The taxidermied emu legs were an absolute steal at $50.
I really, really mean that. The poor seller's wife didn't find them attractive and apparently didn't feel that a small side table with emu legs was a decorating possibility, so he had to sell them. Personally, I thought that they would make a thoughtful addition to my decorating scheme - currently a cross between tip shop and demented hippie.
Alas, insufficient cash reserves....but it may be worthwhile keeping an eye on the tip shop. I got the distinct impression that I may have been their only admirer.
Otherwise, a fantastic made in Australia in the 50's Globite suitcase in mint condition, with perfect pink and cream striped paper lining.
And a huge stack of shipping charts, from as early as the 1930's. I particularly liked the warning on the Karachi chart saying Caution:
submarines operating in this area.
Some will be for working on, they are torn and in too poor a condition for anything else. Some are fragmented but will be frameable.

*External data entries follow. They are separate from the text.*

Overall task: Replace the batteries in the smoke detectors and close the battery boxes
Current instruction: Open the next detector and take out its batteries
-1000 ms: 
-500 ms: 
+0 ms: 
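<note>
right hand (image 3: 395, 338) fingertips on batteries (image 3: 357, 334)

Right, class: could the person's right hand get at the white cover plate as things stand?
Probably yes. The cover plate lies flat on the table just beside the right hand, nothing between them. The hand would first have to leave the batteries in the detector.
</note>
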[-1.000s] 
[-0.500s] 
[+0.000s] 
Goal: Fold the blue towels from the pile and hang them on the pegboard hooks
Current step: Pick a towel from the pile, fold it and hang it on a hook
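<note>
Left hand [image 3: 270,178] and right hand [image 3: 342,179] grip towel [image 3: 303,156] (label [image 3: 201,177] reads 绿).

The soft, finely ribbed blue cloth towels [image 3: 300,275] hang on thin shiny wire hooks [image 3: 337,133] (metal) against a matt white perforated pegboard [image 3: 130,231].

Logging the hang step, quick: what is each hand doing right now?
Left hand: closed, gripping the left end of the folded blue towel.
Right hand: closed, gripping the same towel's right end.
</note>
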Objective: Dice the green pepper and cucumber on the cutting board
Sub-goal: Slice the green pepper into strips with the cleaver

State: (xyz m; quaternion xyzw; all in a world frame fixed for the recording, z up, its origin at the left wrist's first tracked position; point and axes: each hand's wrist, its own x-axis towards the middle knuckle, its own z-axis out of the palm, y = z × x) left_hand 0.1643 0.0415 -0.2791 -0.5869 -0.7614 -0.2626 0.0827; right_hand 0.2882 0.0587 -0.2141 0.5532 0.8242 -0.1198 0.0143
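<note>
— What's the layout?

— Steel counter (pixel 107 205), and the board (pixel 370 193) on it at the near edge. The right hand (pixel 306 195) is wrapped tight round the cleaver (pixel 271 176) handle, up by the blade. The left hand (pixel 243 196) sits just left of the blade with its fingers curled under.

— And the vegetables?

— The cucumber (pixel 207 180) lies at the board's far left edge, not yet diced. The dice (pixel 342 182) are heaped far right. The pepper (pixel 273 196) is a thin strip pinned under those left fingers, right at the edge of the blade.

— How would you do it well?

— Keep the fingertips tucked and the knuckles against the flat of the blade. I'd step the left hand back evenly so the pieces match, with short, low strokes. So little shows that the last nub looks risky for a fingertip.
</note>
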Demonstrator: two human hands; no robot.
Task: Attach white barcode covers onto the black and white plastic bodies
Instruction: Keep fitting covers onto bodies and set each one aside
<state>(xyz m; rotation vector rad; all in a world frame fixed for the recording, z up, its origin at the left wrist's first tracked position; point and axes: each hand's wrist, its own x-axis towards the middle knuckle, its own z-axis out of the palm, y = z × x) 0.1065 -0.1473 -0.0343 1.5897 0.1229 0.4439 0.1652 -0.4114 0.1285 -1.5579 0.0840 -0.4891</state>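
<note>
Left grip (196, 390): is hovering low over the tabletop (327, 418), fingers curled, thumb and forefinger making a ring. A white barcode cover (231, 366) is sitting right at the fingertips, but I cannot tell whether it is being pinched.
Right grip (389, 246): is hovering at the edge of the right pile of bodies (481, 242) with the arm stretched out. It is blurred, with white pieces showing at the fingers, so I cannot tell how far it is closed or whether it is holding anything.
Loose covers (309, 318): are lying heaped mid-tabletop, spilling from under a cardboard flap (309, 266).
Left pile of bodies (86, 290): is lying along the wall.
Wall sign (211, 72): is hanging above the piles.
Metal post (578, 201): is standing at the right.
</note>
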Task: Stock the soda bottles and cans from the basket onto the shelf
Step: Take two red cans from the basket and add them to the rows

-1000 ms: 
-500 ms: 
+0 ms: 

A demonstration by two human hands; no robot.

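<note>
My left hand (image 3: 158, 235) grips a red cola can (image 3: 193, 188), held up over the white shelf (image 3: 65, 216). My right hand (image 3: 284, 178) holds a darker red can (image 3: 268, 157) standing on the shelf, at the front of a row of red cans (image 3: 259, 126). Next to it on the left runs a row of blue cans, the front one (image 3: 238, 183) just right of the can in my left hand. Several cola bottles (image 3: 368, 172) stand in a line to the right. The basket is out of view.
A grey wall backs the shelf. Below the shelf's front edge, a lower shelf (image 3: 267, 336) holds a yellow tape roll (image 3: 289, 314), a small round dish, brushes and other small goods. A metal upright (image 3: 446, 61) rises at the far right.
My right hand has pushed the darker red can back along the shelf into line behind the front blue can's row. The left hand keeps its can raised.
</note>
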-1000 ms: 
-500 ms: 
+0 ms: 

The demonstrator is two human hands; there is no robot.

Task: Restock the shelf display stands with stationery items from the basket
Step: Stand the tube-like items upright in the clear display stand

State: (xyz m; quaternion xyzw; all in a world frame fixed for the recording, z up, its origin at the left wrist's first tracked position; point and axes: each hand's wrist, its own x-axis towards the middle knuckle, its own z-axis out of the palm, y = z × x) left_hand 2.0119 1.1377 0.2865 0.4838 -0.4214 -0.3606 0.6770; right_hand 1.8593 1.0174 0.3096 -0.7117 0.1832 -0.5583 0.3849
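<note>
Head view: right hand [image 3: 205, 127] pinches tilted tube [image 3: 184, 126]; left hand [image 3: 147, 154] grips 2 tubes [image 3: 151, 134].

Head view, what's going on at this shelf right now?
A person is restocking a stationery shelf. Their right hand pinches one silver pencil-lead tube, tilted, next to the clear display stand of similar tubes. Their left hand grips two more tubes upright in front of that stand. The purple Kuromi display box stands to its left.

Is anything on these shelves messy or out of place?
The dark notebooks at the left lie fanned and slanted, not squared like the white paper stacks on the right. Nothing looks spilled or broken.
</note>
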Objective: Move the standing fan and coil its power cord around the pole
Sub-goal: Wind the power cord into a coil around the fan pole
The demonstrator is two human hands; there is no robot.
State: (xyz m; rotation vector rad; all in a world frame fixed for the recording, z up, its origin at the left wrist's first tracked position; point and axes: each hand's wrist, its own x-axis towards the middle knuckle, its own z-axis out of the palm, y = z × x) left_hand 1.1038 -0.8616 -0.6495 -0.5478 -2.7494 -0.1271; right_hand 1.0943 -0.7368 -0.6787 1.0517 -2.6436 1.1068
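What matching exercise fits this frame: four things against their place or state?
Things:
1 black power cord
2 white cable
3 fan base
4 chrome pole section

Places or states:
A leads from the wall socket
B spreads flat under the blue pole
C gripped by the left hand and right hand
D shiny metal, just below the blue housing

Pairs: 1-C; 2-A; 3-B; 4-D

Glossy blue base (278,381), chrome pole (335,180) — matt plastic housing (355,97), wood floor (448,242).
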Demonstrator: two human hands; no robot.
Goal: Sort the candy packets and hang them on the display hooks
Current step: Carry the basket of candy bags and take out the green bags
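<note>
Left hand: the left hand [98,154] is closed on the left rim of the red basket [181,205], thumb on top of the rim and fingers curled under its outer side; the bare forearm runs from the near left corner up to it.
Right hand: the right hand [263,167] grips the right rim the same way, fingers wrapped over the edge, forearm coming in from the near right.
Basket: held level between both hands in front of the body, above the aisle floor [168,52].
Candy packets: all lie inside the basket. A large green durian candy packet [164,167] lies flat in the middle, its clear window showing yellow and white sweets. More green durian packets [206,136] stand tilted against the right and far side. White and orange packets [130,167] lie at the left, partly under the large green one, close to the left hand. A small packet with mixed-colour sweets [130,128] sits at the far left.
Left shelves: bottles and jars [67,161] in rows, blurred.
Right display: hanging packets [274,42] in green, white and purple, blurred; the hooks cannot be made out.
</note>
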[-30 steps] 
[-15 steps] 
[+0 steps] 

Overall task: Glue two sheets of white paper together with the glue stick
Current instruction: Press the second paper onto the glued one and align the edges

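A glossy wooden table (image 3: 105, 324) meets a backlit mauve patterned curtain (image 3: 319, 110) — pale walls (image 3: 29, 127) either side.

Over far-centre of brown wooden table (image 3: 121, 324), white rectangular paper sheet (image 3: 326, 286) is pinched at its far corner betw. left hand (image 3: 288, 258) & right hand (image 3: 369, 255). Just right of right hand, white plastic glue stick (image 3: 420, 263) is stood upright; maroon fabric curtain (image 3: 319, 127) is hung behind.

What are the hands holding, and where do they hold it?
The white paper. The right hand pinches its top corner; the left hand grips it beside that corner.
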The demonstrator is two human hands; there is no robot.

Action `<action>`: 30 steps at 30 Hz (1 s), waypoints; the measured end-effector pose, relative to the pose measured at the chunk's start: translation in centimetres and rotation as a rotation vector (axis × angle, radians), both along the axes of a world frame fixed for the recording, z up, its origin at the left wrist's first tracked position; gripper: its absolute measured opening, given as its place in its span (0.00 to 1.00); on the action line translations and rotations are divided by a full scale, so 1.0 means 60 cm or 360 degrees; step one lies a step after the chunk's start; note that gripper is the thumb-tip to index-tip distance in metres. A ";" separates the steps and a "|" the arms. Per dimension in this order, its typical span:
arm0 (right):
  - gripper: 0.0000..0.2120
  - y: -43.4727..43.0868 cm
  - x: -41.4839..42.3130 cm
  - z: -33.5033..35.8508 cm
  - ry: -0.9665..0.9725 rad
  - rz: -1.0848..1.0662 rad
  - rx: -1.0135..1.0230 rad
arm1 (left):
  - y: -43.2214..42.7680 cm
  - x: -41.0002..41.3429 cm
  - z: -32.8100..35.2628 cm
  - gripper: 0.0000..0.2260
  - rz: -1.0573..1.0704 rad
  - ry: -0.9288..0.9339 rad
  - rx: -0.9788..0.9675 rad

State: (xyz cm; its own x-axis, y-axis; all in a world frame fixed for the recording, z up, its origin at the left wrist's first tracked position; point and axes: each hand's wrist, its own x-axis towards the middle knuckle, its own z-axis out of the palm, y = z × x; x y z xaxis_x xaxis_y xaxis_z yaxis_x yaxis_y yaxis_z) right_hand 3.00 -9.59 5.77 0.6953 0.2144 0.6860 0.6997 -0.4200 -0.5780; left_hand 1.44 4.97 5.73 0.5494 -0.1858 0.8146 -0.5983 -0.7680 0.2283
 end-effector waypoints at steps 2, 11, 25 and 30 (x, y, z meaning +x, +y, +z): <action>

Which reminded me that I have some lovely old survey maps of rural WA, including the drawings for the water tank at the Quaranup Quarantine Station, signed by Hilton Beasley the Government Architect of the day in 1913.
In the less cerebral corner for the weekend there were some vintage 1970 rollerskates (I know someone going to a fancy dress party as Roller Girl from Boogie Nights), some faux Raybans in the Blues Brothers style ( for my baby girl's sunglasses collection), some manga for my boy, a Terry Pratchett paperback for me, some bits of vintage jewellery for repair and reconstruction, and just enough left over to buy a soft serve icecream to eat on the way home.